■ WHAT TO DO ■
Retype, exactly as they appear below, the lines between the line holding "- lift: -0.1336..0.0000" and the line holding "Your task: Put", both ends included.
=======
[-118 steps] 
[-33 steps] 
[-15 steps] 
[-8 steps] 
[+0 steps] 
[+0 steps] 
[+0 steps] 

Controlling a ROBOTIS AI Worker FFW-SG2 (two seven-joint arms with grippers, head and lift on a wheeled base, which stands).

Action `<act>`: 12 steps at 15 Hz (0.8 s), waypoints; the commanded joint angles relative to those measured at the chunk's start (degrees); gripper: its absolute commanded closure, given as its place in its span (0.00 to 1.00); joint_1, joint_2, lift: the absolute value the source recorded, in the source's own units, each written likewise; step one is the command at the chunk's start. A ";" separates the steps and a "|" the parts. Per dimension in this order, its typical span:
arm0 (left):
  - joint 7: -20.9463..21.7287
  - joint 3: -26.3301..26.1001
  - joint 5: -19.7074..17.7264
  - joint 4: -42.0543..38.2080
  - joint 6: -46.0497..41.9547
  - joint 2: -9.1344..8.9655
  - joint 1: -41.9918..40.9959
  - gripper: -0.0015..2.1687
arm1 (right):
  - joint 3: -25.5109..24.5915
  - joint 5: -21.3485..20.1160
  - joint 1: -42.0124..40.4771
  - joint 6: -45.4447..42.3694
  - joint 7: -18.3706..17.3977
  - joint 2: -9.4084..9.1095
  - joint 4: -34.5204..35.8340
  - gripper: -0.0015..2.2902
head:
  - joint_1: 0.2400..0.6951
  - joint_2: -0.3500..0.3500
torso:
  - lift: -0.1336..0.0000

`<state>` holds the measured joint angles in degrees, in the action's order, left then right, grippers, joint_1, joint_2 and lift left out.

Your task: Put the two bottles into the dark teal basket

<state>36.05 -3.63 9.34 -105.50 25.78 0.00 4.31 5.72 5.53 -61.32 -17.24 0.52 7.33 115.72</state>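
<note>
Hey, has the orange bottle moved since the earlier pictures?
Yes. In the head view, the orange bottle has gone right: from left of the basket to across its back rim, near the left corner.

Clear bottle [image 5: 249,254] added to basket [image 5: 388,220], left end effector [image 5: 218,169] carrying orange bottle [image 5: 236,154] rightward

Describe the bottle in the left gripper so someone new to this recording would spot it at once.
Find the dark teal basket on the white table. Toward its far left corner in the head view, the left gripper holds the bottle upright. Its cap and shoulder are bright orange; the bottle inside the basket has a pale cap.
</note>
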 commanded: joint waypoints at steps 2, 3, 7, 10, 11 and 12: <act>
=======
■ ANSWER TO THIS TASK ■
  - lift: -0.1336..0.0000

`<state>` holds the measured joint angles in degrees, in the action's order, left then right, grippers, joint_1, joint_2 and lift left out.

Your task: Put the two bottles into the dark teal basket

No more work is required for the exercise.